WARNINGS AND PRECAUTIONS

• Endophthalmitis and Retinal Detachments
  • Intravitreal injections, including those with SYFOVRE, may be associated with endophthalmitis and retinal detachments. Proper aseptic injection technique must always be used when administering SYFOVRE to minimize the risk of endophthalmitis. Patients should be instructed to report any symptoms suggestive of endophthalmitis or retinal detachment without delay and should be managed appropriately.
• Retinal Vasculitis and/or Retinal Vascular Occlusion
  • Retinal vasculitis and/or retinal vascular occlusion, typically in the presence of intraocular inflammation, have been reported with the use of SYFOVRE. Cases may occur with the first dose of SYFOVRE and may result in severe vision loss. Discontinue treatment with SYFOVRE in patients who develop these events. Patients should be instructed to report any change in vision without delay.
• Neovascular AMD
  • In clinical trials, use of SYFOVRE was associated with increased rates of neovascular (wet) AMD or choroidal neovascularization (12% when administered monthly, 7% when administered every other month and 3% in the control group) by Month 24. Patients receiving SYFOVRE should be monitored for signs of neovascular AMD. In case anti-Vascular Endothelial Growth Factor (anti-VEGF) is required, it should be given separately from SYFOVRE administration.
• Intraocular Inflammation
  • In clinical trials, use of SYFOVRE was associated with episodes of intraocular inflammation including: vitritis, vitreal cells, iridocyclitis, uveitis, anterior chamber cells, iritis, and anterior chamber flare. After inflammation resolves, patients may resume treatment with SYFOVRE.
• Increased Intraocular Pressure
  • Acute increase in IOP may occur within minutes of any intravitreal injection, including with SYFOVRE. Perfusion of the optic nerve head should be monitored following the injection and managed as needed.

ADVERSE REACTIONS

• Most common adverse reactions (incidence ≥5%) are ocular discomfort, neovascular age-related macular degeneration, vitreous floaters, conjunctival hemorrhage.

Please see accompanying full Prescribing Information.

Appropriate Patients for SYFOVRE

VO:

SYFOVRE is a complement inhibitor indicated for the treatment of geographic atrophy (GA) secondary to age-related macular degeneration (AMD). SYFOVRE is contraindicated in patients with ocular or periocular infections, and in patients with active intraocular inflammation. We will cover additional Important Safety Information for SYFOVRE later in this video.

Dr Goldberg:

Great question, and I've actually already started to have those conversations.
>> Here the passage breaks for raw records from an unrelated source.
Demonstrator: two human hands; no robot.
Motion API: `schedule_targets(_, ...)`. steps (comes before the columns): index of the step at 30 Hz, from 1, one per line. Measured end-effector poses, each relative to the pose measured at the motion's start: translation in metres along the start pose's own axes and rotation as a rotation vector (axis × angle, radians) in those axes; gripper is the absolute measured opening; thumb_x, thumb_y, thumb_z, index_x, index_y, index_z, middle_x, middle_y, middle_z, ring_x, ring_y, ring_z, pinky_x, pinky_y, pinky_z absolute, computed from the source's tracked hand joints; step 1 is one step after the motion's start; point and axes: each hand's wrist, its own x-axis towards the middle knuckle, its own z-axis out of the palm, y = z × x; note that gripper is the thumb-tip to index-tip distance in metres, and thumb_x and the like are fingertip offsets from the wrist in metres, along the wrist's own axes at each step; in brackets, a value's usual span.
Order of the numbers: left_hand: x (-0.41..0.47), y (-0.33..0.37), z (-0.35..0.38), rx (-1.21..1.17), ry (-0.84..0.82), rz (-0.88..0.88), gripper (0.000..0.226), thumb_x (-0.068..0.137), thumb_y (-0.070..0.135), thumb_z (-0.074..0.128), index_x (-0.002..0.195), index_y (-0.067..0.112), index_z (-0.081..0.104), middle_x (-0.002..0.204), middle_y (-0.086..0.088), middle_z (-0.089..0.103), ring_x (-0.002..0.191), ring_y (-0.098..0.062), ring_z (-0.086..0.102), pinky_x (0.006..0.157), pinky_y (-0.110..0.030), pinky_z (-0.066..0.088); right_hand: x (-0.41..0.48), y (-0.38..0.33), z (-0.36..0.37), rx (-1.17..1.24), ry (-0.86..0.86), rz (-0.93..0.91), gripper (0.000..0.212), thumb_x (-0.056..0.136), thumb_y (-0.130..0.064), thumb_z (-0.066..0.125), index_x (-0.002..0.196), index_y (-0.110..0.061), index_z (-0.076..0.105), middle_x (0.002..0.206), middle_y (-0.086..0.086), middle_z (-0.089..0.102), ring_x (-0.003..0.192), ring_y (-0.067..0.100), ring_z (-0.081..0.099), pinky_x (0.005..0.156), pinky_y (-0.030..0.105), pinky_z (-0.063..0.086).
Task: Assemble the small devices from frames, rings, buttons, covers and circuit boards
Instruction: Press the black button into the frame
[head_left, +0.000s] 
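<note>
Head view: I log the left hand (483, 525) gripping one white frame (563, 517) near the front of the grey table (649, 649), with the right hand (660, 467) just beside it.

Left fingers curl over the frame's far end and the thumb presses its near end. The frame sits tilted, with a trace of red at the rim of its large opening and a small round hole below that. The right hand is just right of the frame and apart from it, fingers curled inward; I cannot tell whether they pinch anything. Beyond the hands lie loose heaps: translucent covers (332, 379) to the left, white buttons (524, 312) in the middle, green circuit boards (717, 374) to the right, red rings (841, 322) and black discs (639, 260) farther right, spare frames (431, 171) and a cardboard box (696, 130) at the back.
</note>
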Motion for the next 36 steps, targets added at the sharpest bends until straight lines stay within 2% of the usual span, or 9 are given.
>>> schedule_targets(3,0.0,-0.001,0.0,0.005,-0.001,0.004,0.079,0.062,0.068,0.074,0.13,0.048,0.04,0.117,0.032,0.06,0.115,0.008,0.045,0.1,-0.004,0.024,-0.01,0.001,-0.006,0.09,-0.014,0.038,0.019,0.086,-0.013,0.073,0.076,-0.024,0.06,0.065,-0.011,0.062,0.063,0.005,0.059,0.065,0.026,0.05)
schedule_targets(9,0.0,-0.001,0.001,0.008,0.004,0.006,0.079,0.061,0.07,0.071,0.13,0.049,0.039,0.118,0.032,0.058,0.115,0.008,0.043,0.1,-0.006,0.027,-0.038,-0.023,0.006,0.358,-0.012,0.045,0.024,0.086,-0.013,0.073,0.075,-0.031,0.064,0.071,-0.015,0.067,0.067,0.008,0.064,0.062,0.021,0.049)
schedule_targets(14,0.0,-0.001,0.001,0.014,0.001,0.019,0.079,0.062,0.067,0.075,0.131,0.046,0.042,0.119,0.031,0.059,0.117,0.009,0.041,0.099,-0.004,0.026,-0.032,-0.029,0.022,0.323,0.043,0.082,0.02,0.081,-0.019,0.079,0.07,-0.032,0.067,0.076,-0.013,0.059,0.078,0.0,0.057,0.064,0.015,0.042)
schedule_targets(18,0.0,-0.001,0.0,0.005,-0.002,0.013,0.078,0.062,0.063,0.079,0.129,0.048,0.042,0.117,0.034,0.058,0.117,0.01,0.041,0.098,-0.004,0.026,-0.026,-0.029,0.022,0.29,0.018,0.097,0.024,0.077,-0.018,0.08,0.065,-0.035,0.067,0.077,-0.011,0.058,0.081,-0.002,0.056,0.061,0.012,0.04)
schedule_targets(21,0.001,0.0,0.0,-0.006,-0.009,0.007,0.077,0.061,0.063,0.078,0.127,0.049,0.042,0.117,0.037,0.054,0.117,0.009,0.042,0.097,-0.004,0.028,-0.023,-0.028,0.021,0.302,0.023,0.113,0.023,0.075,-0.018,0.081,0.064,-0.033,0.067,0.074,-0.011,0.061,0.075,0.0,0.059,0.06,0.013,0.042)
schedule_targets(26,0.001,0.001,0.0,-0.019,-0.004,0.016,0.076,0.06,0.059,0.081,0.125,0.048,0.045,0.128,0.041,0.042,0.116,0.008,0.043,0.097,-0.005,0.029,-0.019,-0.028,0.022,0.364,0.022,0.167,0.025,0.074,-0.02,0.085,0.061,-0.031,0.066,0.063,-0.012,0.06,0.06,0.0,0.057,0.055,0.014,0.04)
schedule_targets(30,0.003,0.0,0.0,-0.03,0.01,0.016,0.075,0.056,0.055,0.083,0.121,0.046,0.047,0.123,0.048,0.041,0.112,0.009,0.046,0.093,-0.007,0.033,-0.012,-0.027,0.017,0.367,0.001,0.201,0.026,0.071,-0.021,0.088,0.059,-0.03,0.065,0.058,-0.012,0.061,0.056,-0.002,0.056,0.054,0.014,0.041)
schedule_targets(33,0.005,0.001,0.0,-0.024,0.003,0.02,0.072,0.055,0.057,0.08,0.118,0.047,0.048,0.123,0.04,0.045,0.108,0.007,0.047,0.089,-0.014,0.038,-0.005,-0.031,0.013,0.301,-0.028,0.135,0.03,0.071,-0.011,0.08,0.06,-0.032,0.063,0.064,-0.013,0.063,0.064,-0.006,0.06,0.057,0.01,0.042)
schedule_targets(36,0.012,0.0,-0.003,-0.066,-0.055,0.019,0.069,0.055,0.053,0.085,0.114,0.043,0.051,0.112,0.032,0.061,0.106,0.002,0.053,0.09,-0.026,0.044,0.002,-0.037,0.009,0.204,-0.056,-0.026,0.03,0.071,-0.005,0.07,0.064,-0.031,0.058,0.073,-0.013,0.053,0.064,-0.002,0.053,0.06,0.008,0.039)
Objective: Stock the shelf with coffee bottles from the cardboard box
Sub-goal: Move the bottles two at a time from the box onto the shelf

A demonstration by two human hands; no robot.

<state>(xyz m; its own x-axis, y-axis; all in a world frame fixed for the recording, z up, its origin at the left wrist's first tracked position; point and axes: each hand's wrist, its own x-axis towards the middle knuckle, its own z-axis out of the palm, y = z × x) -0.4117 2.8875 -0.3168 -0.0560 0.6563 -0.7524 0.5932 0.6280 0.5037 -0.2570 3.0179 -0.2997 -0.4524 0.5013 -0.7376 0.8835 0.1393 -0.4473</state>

And I can tell you, the conversation is so different than what it used to be because now we're able to offer hope when we talk about, "You have this relentless progressive disease," and we now have a treatment for it -- a treatment that doesn't reverse the GA that's already taken place, but it does slow the progression of the geographic atrophy.

Dr. Singh:

And I think for us the conversation is going to be very tailored to that individual. As we did with anti-VEGF therapy, we personalize that approach. We talk to them about the benefits of the therapy and what's involved in the treatment process; and some of them would like to maybe choose a different option for treatment. Whether it's one eye or both eyes, they're going to make that decision with an informed physician who's going to help guide that kind of tailored treatment approach.

Dr. Wykoff:

I think a key to communication here is setting patient expectations. As some of these patients have lost so much function over time, it needs to be clear that we're not reversing the disease here, and we're not stopping it, but we are meaningfully slowing this down.

Dr Singh:

We're going to use a lot of the clinical trial inclusion/exclusion criteria from OAKS and DERBY to help us initially with the determination of who's eligible for this treatment. And we know that and obviously in this trial that they enrolled a very heterogeneous population, both with foveal and non-foveal geographic atrophy, so it's very flexible and helps us identify and treat those patients and talk about the benefits in both populations. And I see patients, really, who have lost vision with advanced disease in one eye, where they have neovascularization or advanced center-involving geographic atrophy and have lost vision, where they're motivated to keep their fellow eye from having this condition approach.

VO:

INDICATION

SYFOVRE^® (pegcetacoplan injection) is indicated for the treatment of geographic atrophy (GA) secondary to age-related macular degeneration (AMD).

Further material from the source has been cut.